TASK PROMPT: Write out the stretch of lines below that begins at the line with "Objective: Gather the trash" and ends at the line with "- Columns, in", including both, exactly as given and nothing more.

TASK INPUTS:

------------------------

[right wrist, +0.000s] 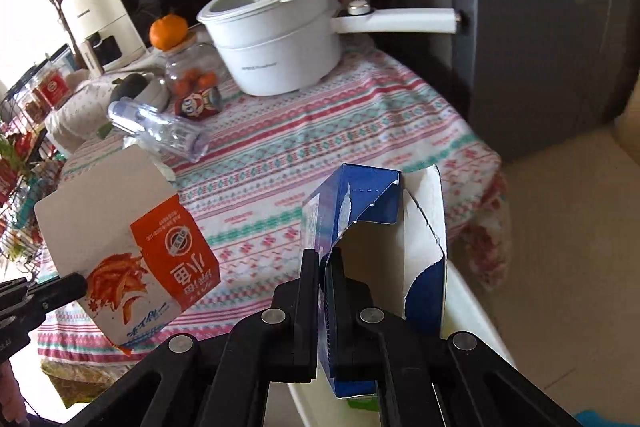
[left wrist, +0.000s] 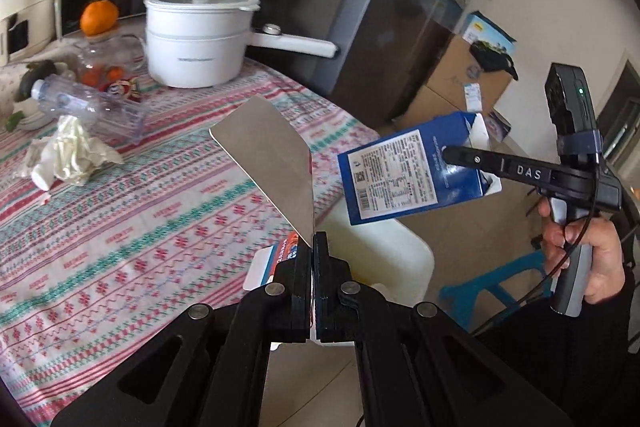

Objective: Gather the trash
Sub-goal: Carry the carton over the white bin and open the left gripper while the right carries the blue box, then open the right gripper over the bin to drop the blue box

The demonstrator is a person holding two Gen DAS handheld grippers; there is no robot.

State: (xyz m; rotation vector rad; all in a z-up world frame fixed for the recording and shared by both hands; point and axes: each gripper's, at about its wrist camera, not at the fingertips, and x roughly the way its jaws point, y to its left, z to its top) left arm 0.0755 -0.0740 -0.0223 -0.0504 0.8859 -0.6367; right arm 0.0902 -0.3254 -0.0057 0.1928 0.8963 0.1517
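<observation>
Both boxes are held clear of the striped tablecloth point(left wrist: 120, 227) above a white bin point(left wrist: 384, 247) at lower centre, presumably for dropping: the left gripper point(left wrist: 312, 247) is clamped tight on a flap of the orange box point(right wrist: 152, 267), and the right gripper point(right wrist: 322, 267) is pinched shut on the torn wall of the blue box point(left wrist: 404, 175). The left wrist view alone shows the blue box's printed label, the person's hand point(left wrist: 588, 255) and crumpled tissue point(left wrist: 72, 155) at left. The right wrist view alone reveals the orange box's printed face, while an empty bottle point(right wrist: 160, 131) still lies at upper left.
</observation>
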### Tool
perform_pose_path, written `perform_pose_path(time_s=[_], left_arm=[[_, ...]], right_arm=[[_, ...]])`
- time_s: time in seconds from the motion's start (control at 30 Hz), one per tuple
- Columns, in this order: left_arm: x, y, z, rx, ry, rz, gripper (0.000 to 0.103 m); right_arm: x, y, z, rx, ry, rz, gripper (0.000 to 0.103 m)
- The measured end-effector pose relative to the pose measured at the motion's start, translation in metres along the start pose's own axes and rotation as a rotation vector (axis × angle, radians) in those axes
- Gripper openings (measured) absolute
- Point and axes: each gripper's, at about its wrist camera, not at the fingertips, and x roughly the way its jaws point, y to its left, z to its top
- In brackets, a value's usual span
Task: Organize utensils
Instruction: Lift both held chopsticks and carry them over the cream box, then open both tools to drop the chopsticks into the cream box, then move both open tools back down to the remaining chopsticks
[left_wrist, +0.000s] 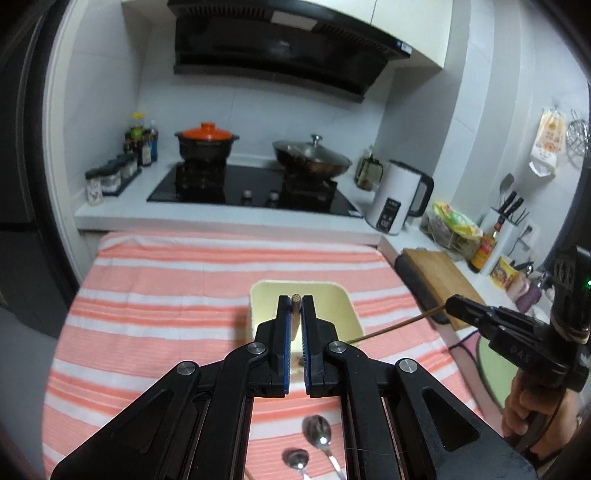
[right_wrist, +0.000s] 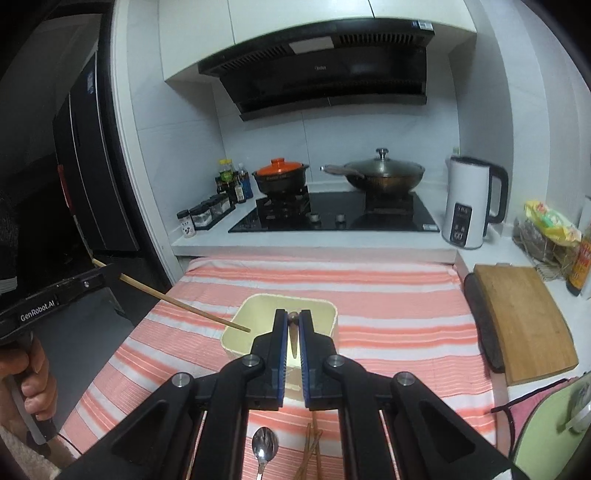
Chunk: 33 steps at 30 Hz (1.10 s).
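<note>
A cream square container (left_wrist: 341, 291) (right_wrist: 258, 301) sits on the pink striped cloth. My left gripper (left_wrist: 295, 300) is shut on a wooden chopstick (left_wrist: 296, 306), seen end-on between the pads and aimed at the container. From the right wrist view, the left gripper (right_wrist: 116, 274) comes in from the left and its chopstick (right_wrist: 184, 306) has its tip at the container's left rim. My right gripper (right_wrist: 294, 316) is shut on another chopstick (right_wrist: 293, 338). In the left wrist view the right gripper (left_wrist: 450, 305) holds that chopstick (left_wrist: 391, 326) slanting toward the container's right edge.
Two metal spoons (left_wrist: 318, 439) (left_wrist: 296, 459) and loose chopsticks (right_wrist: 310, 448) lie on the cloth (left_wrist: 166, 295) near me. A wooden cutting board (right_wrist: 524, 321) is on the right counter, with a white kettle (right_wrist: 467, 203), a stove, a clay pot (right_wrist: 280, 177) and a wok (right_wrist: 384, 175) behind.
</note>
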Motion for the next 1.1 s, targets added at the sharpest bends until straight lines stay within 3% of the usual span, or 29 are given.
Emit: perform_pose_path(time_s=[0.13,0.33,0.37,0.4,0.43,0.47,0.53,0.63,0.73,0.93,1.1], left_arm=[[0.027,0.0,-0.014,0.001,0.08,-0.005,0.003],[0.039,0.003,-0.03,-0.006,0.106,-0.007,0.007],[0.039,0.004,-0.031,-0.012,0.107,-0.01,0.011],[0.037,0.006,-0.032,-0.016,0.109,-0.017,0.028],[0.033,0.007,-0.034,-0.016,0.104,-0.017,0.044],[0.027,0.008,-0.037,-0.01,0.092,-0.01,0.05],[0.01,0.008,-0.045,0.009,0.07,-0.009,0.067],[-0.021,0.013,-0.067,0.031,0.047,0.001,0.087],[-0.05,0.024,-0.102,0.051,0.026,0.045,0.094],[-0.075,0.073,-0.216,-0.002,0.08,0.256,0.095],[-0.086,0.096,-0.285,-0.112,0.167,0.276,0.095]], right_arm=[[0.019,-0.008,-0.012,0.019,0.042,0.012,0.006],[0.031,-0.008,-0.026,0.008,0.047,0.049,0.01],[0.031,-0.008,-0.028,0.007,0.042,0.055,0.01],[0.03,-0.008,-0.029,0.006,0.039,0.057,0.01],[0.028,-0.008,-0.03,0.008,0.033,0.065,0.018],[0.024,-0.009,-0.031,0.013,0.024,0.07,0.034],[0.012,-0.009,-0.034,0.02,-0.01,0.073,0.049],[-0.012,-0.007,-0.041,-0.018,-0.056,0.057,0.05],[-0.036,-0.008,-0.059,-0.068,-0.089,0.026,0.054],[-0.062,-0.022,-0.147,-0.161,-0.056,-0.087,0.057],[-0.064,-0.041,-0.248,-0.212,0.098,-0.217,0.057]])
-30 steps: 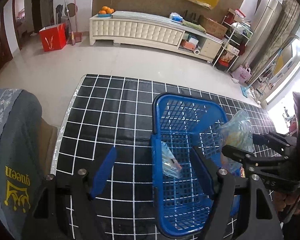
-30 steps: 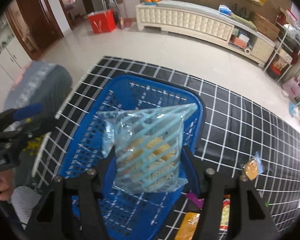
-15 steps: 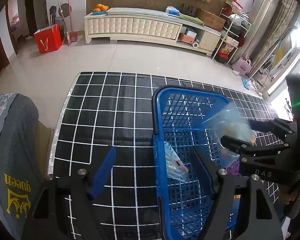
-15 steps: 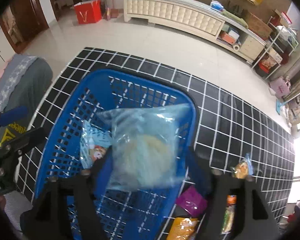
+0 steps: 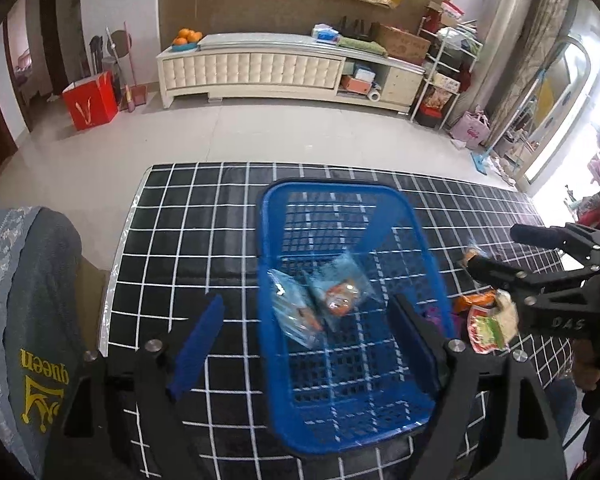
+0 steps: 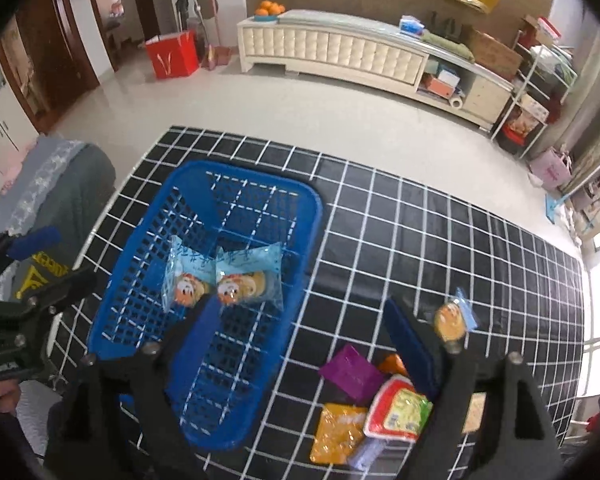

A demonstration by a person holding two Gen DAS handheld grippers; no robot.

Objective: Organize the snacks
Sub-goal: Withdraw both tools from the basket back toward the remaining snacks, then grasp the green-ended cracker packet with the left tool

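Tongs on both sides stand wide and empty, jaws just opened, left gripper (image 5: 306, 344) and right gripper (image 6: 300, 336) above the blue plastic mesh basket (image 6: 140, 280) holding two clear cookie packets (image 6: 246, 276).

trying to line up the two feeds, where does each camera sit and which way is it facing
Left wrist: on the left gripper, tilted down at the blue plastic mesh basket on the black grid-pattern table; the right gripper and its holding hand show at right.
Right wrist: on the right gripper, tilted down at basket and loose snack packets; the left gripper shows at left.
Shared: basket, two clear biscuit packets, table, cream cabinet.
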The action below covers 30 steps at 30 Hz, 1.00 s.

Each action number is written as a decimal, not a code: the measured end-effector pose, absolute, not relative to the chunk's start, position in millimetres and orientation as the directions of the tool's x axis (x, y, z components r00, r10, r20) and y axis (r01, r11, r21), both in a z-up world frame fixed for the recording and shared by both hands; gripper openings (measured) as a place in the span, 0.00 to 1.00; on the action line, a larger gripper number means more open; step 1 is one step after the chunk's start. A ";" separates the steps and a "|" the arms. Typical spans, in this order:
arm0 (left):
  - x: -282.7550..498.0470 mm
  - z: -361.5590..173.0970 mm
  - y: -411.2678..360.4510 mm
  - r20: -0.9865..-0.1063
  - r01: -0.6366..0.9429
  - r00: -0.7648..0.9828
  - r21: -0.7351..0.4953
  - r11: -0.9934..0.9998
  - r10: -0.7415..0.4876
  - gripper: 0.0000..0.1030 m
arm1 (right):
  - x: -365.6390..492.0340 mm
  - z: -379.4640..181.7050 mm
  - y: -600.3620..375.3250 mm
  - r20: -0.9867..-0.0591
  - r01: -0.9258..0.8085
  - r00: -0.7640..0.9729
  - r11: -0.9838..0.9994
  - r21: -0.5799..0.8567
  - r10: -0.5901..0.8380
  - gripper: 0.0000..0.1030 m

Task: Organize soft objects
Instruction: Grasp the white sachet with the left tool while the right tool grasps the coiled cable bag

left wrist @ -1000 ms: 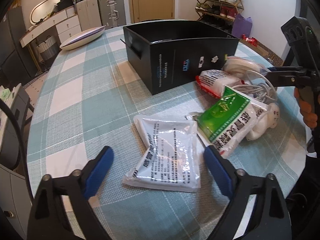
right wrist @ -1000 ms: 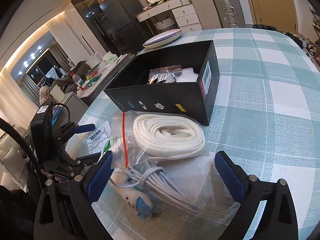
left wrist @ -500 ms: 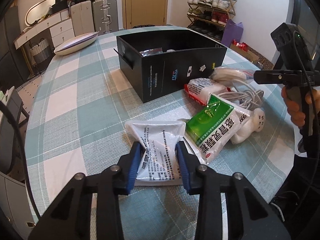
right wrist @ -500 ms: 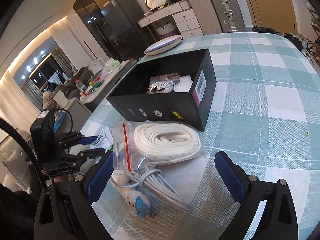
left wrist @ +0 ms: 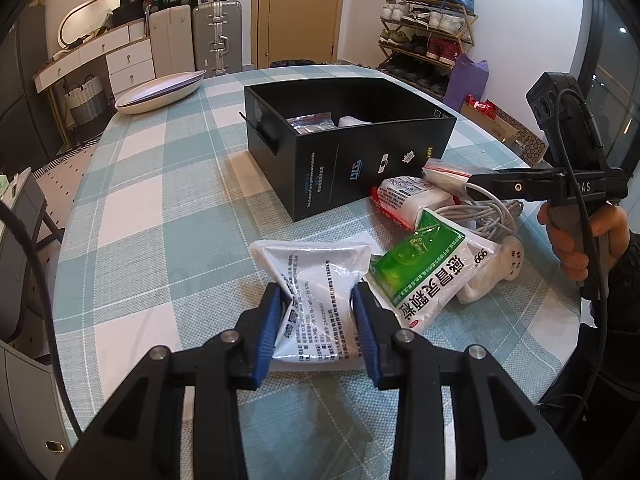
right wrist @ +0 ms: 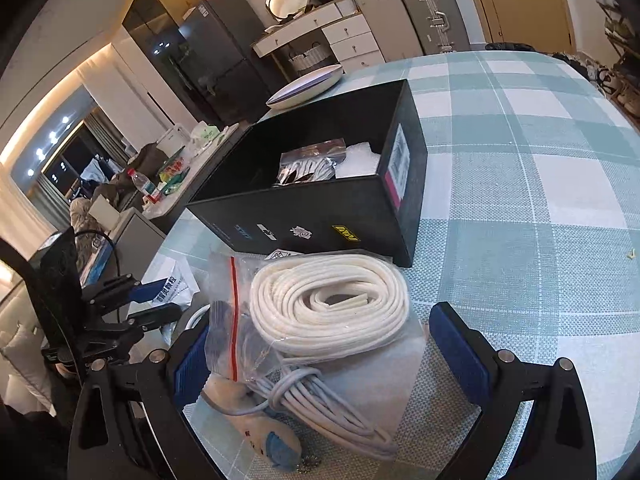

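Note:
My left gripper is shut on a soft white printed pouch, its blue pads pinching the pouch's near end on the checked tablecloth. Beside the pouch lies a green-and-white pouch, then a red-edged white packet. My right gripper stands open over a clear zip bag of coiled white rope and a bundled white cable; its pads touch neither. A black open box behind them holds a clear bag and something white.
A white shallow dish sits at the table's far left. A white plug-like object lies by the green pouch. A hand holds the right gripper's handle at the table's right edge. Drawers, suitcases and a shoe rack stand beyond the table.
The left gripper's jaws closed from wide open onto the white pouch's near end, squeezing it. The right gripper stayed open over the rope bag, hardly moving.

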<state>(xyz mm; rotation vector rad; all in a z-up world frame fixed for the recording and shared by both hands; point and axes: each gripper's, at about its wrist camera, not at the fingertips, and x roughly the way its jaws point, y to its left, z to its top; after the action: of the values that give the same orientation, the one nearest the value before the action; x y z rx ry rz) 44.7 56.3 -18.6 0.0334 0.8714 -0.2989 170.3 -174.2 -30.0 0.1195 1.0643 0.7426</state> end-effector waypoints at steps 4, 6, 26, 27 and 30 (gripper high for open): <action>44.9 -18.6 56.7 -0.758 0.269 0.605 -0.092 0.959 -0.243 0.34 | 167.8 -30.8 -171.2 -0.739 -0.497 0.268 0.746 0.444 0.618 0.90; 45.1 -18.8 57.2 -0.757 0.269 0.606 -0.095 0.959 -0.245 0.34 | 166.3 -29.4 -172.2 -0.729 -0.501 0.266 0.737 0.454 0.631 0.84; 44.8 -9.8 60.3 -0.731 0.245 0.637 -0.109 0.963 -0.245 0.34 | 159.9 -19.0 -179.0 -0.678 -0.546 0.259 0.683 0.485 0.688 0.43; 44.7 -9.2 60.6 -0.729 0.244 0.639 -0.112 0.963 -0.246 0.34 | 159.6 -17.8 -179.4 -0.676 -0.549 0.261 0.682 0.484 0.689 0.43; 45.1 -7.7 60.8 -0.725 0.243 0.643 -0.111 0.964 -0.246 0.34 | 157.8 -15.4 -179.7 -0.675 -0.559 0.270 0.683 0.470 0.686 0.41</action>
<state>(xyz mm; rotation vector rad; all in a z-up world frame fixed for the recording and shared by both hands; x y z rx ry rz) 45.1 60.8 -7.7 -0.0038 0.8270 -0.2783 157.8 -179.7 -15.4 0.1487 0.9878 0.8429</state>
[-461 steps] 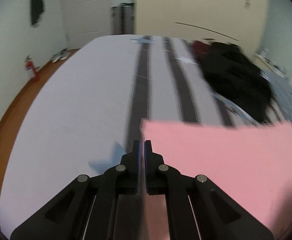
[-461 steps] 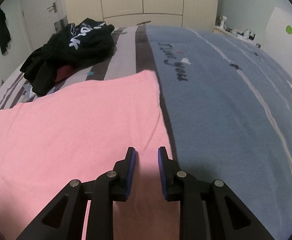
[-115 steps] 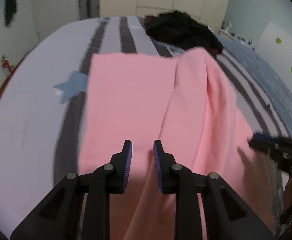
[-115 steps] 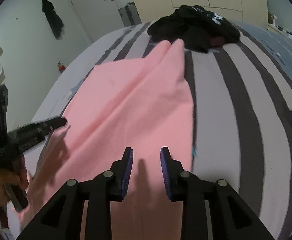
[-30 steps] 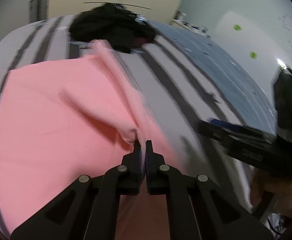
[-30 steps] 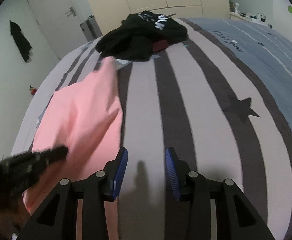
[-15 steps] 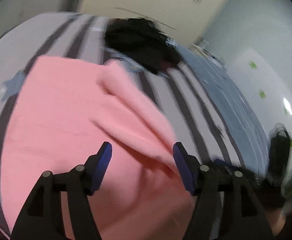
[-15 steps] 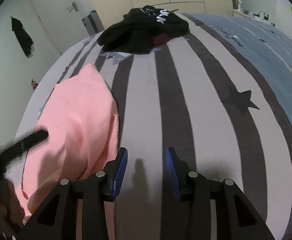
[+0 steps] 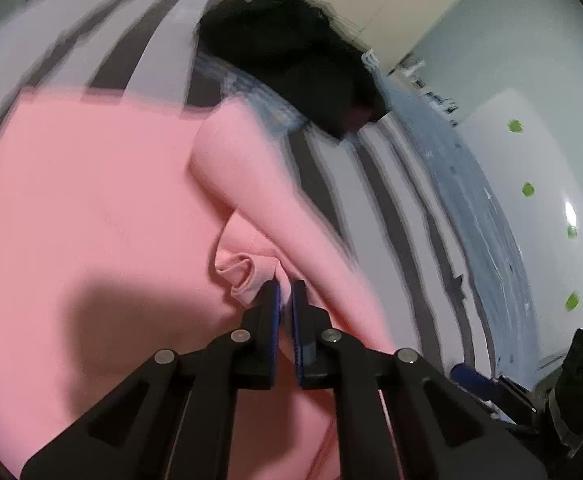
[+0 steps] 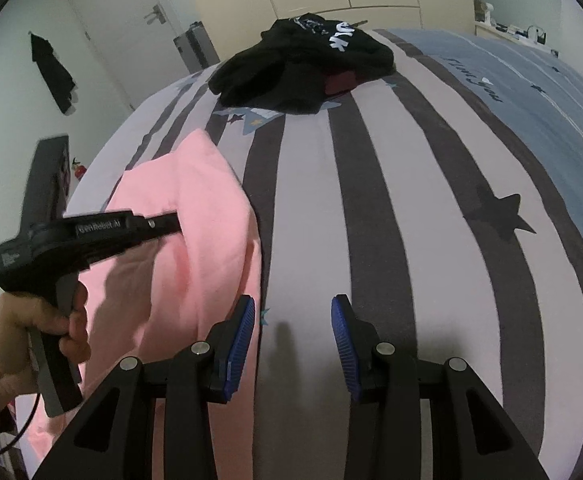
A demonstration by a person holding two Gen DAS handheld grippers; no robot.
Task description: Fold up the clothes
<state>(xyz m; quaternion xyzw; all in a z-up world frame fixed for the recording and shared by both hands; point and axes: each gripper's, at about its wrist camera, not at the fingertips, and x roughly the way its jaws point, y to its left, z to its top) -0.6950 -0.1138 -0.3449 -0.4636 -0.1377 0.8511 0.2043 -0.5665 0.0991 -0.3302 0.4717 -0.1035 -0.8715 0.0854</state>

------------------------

EXERCISE RESULT:
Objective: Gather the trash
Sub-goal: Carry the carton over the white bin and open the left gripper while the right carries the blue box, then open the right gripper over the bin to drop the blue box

The demonstrator is a person holding two Gen DAS handheld grippers; there is no robot.

State: (xyz m; rotation vector rad; all in a z-up world frame fixed for the recording and shared by both hands; point and axes: each gripper's, at about its wrist camera, not at the fingertips, and x roughly the way its jaws point, y to its left, z to its top) left arm 0.0755 -0.0740 -0.0223 -0.0504 0.8859 -0.6367; right arm 0.0902 -0.3254 -0.0057 0.1928 0.8963 0.1517
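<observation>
Both boxes are held clear of the striped tablecloth point(left wrist: 120, 227) above a white bin point(left wrist: 384, 247) at lower centre, presumably for dropping: the left gripper point(left wrist: 312, 247) is clamped tight on a flap of the orange box point(right wrist: 152, 267), and the right gripper point(right wrist: 322, 267) is pinched shut on the torn wall of the blue box point(left wrist: 404, 175). The left wrist view alone shows the blue box's printed label, the person's hand point(left wrist: 588, 255) and crumpled tissue point(left wrist: 72, 155) at left. The right wrist view alone reveals the orange box's printed face, while an empty bottle point(right wrist: 160, 131) still lies at upper left.
</observation>
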### Tool
perform_pose_path, written `perform_pose_path(time_s=[_], left_arm=[[_, ...]], right_arm=[[_, ...]])`
- time_s: time in seconds from the motion's start (control at 30 Hz), one per tuple
- Columns, in this order: left_arm: x, y, z, rx, ry, rz, gripper (0.000 to 0.103 m); right_arm: x, y, z, rx, ry, rz, gripper (0.000 to 0.103 m)

Work on the exercise is complete.